**EXERCISE OBJECTIVE**
Exactly the lines below from the one with "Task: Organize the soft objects" up to and including the one with "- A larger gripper" make up the answer, with nothing else added.

Top of SUPPLIED ENTRIES

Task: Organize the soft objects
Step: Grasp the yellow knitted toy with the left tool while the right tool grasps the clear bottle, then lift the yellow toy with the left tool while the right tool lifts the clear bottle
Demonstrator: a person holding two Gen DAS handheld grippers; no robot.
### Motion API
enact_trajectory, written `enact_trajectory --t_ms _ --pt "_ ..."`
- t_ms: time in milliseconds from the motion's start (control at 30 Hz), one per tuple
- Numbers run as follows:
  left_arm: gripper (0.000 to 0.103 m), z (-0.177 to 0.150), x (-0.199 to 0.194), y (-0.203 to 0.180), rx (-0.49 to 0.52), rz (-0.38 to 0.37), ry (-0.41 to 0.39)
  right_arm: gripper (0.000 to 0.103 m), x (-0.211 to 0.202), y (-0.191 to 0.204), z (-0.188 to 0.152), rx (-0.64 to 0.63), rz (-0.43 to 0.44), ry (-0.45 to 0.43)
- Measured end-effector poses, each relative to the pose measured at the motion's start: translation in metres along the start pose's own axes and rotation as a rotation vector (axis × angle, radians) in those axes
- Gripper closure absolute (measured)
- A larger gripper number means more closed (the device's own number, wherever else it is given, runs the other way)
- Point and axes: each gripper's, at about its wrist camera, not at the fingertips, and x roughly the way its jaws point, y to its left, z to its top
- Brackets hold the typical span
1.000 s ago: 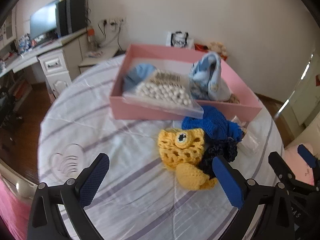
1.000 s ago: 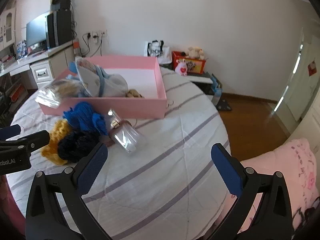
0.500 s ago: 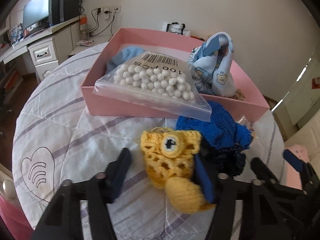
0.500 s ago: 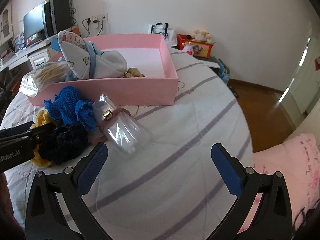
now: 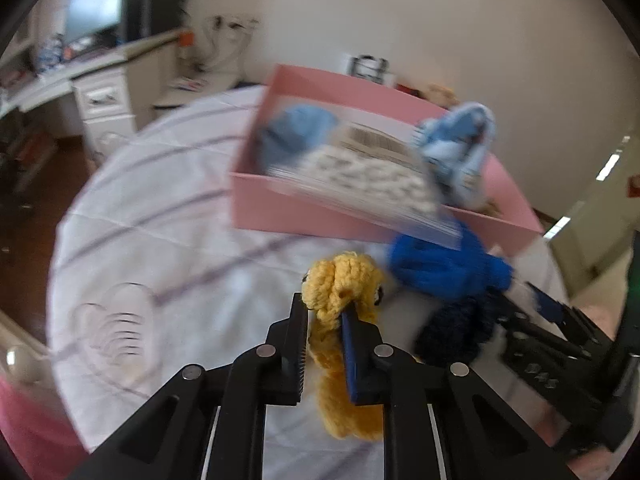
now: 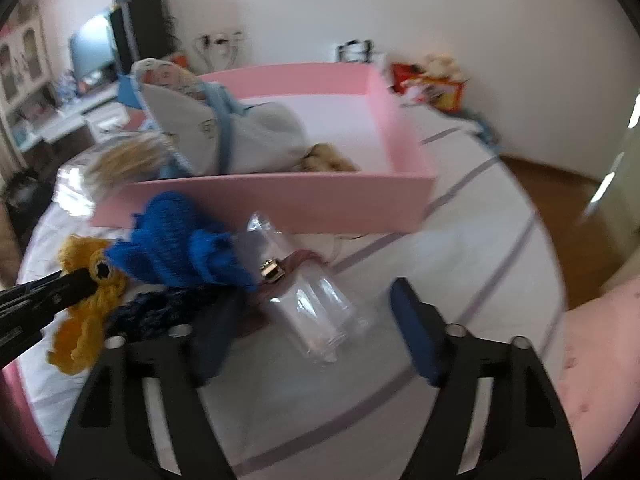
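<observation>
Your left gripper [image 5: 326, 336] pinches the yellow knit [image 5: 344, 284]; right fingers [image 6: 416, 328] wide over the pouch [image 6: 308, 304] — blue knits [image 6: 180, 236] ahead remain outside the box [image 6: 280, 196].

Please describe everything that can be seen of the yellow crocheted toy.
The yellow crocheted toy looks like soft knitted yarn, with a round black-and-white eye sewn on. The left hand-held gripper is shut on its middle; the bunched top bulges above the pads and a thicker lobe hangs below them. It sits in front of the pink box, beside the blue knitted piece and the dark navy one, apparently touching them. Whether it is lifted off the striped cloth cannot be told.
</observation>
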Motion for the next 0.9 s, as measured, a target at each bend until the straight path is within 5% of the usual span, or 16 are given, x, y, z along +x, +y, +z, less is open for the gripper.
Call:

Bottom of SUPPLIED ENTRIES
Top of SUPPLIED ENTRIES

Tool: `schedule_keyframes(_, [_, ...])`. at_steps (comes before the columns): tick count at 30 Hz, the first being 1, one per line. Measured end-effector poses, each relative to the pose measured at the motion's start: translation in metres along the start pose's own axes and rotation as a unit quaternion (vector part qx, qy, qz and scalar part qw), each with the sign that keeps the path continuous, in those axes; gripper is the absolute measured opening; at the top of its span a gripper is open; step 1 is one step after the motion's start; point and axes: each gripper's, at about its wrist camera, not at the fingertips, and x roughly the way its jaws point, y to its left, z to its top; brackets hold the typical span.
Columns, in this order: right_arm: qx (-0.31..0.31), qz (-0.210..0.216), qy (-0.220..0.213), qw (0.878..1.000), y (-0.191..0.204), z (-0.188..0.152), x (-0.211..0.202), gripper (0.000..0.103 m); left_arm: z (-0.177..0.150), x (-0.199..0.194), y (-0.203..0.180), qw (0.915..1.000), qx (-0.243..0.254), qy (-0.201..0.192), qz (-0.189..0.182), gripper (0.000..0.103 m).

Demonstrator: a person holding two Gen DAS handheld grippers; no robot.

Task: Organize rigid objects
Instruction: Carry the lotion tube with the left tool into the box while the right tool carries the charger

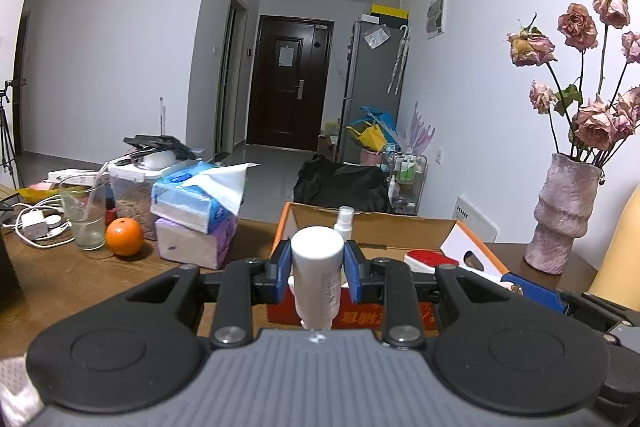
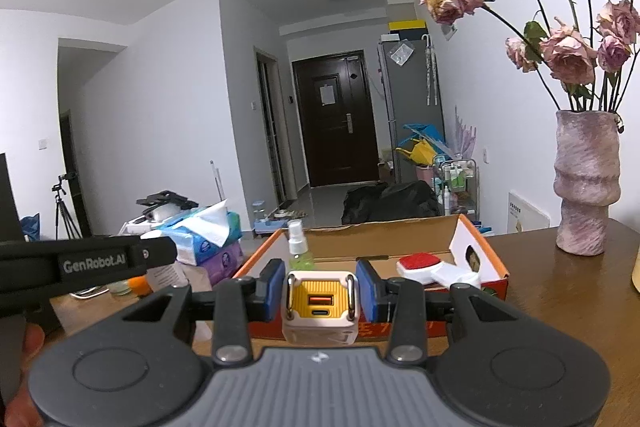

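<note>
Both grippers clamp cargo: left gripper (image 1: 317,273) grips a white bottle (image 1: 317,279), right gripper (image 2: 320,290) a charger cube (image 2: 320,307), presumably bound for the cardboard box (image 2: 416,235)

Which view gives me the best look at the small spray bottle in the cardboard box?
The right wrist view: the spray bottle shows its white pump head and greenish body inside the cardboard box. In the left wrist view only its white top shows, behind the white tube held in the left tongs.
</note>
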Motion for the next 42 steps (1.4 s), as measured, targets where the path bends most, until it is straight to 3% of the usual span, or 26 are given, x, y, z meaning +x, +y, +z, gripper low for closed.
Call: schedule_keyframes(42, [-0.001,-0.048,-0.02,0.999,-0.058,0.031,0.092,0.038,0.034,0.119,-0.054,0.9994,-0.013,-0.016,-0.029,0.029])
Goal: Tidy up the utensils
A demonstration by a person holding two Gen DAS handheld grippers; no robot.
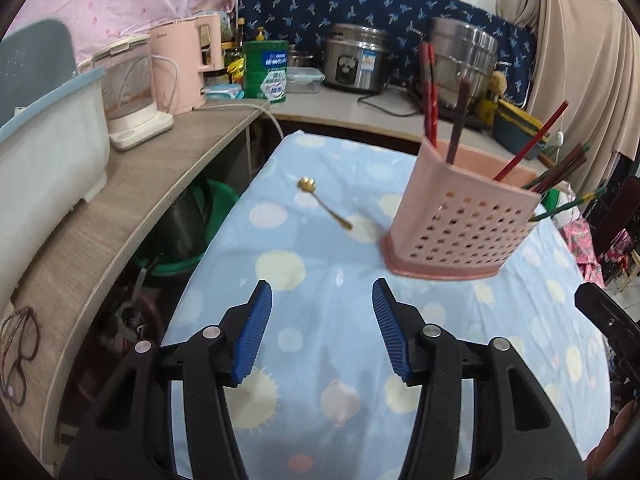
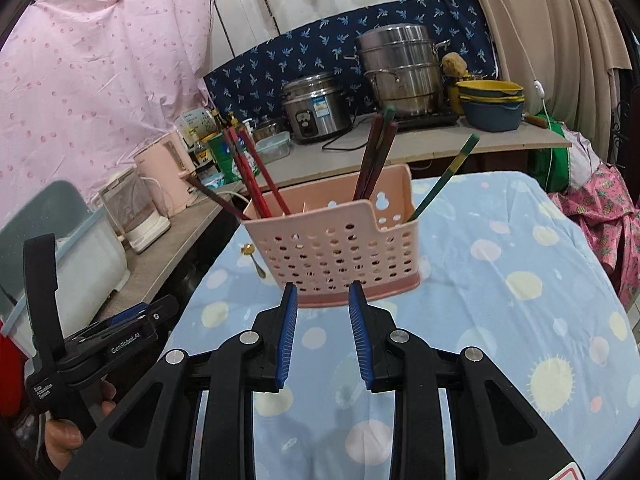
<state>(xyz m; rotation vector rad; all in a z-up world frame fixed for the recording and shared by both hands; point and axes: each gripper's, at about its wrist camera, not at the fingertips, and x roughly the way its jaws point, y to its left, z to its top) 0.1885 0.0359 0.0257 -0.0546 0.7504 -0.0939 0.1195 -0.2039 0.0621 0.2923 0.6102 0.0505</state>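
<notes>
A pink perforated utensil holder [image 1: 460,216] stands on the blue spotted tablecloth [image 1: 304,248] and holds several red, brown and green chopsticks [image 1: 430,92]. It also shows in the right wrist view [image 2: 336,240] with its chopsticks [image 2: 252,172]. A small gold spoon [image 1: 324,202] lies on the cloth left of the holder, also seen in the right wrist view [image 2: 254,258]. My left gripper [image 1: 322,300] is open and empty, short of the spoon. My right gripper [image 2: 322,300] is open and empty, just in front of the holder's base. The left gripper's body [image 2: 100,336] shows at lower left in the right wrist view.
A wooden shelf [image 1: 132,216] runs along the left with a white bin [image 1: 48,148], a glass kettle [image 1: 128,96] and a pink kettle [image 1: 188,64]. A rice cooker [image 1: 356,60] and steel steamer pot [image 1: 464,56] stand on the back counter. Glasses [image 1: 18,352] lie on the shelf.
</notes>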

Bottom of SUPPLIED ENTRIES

**ANSWER TO THE EXERCISE**
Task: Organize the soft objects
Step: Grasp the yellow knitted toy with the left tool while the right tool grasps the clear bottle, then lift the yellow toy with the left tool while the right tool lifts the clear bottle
Demonstrator: a person holding two Gen DAS handheld grippers; no robot.
### Motion API
enact_trajectory, written `enact_trajectory --t_ms _ --pt "_ ..."`
- t_ms: time in milliseconds from the motion's start (control at 30 Hz), one per tuple
- Numbers run as follows:
  left_arm: gripper (0.000 to 0.103 m), z (-0.177 to 0.150), x (-0.199 to 0.194), y (-0.203 to 0.180), rx (-0.49 to 0.52), rz (-0.38 to 0.37), ry (-0.41 to 0.39)
  right_arm: gripper (0.000 to 0.103 m), x (-0.211 to 0.202), y (-0.191 to 0.204), z (-0.188 to 0.152), rx (-0.64 to 0.63), rz (-0.43 to 0.44), ry (-0.45 to 0.43)
- Measured end-effector poses, each relative to the pose measured at the motion's start: translation in metres along the start pose's own axes and rotation as a rotation vector (axis × angle, radians) in those axes
- Gripper closure absolute (measured)
- A larger gripper number means more closed (the device's own number, wherever else it is given, runs the other way)

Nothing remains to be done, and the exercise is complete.